Bernardo José dos Santos (Vila de Regência, Linhares, 1859 – Barra do Rio Doce, 3 de junho de 1914), foi um pescador e catraieiro, o herói que, em 1887, salvou cento e vinte e oito marinheiros do Cruzador Imperial Marinheiro, da Marinha Imperial do Brasil.
Na madrugada de 7 de setembro de 1887, uma noite de tempestade com mar revolto, o Cruzador Imperial Marinheiro, que se dirigia em comissão de sondagem a Abrolhos, chocou-se contra o pontal sul da barra do Rio Doce, a cerca de 120 metros da praia do povoado de Regência, distrito da cidade de Linhares, no Espírito Santo.
Um escaler com doze tripulantes foi baixado para buscar socorro em terra; destes, apenas oito chegaram à praia.
A população de Regência mobilizou-se para tentar auxiliar a tripulação do cruzador que naufragava, mas pouco se podia fazer por causa do mar violento. Ao amanhecer do dia, o jovem Bernardo se dispôs a nadar até o navio levando um cabo de espia, por onde os tripulantes poderiam vir um a um, pendurados, até à praia. Bernardo lançou-se quatro vezes ao mar, sendo arremessado de volta à terra pelas ondas. Na quinta tentativa, obteve sucesso e o cabo foi amarrado ao navio.
Bernardo, ao lado de três marinheiros do navio de guerra, participou de todo o processo do resgate, acompanhando os náufragos até a praia num pequeno bote amarrado ao cabo. Graças aos esforços de todos, após cinco horas de luta, dos 142 tripulantes do “Imperial Marinheiro” salvaram-se 128. Não há registro se os corpos das 14 vítimas fatais foram ou não encontrados posteriormente.
O jovem Bernardo, então com 28 anos naquela ocasião, recebeu no dia 20 de setembro de 1887, uma homenagem pública em Vitória, capital da província. Em entrevista ao jornal “A Província do Espírito Santo”, ele declarou “eu vi o navio perder-se e então prendi o cabo aos dentes e atirei-me ao mar para salvá-los”. Em seguida, ele viajou para o Rio de Janeiro, onde em 29 de setembro foi recebido pela alta cúpula da Marinha de Guerra. Em 6 de outubro, numa audiência, a Princesa Isabel o condecora com uma medalha de ouro e lhe confere um diploma.

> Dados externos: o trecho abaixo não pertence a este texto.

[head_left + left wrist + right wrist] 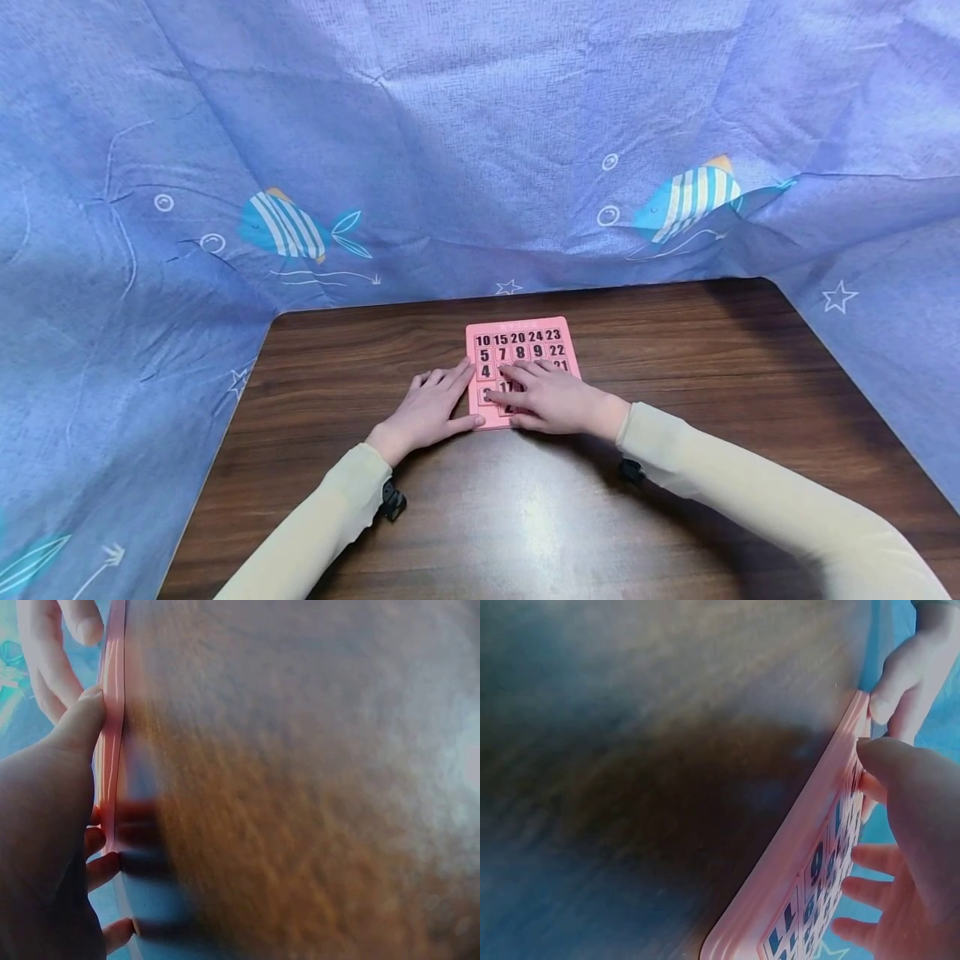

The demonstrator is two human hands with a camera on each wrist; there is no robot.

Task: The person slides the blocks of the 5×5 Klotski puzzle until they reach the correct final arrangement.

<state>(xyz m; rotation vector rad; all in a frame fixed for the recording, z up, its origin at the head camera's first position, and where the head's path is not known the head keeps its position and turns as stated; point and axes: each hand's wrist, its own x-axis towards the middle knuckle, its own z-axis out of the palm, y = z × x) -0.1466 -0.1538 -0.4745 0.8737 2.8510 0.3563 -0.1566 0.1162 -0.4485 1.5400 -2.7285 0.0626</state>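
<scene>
A pink number slide puzzle [555, 323] lies flat on the table, its dark-numbered tiles facing up. Along its left edge rests my left hand [426, 412], fingers extended and thumb at the lower left corner. The left wrist view shows that thumb [81, 726] against the pink side edge [114, 697]. My right hand [555, 402] is spread over the lower right part, covering several tiles. One of its fingertips touches a tile [483, 397] in the left column, below the 4 tile [485, 372]. In the right wrist view, the right thumb is near the puzzle's near rim [780, 862].
The puzzle sits towards the back of a dark wood-grain table [345, 350]. A blue cloth [480, 167] printed with fish hangs behind and around the table. Each wrist carries a small black device [392, 500] under a pale sleeve [330, 508].
</scene>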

Bernardo voltou à Barra do Rio Doce e à sua vida rotineira de pescador. Participou ainda de outros resgates de navios, mas nenhum tão dramático quanto o do “Imperial Marinheiro”; com o passar do tempo, ele acabou caindo no esquecimento. A medalha da Regente, por muitos anos, esteve guardada na residência de um comerciante da região, Cléris Moreira. Seu paradeiro atual é ignorado e suspeita-se que tenha sido roubada por alguém que desconhecia seu valor histórico.
Em 3 de junho de 1914, ao voltar de uma pescaria, Bernardo sentou-se num banco no barraco onde vivia e aguardava que a esposa preparasse o almoço quando foi surpreendido pela entrada repentina de Lionel Fernandes de Almeida. Bêbado, o invasor deu-lhe um tiro de garrucha à queima roupa e fugiu. Bernardo tombou, já morto, aos 54 anos de idade.
Lionel Fernandes foi preso pouco depois e condenado a 17 anos de reclusão, tendo todavia, por razões desconhecidas, recebido indulto em 20 de maio de 1920. Anos depois, perguntado sobre o motivo do crime, teria respondido: “Cachaçada… questão de mulher”. Baseado nesta declaração e em evidências indiretas, suspeita-se que a mulher de Lionel, cansada dos maus-tratos que sofria, buscou abrigo no barraco de Bernardo, o qual acabou por pagar com a vida este último gesto de generosidade.
Embora tenha vivido seus últimos anos praticamente esquecido, a morte trágica de Bernardo resgatou-lhe a grandeza heroica. Foi sepultado em Regência com todas as honras que a comunidade pobre pôde lhe render, e nos anos a seguir, o nome do herói passou a ser integrado à paisagem urbana de Vitória, batizando logradouros e tendo bustos figurativos erguidos em sua homenagem.
Em 1969, a Marinha de Guerra batizou um rebocador recentemente incorporado, com o nome de “Caboclo Bernardo”, e ofereceu dois bustos do herói à comunidade, o qual foi colocado um em frente à igreja matriz de Nossa Senhora da Conceição e outro na praça da Vila de Regência. Caboclo Bernardo tornou-se maior que a história e acabou por se integrar às lendas e à cultura da Barra do Rio Doce. Desde 1930 que em Regência é apresentado um “Auto do Caboclo Bernardo”, onde a vida, o ato heroico e a morte estúpida de Bernardo são encenados.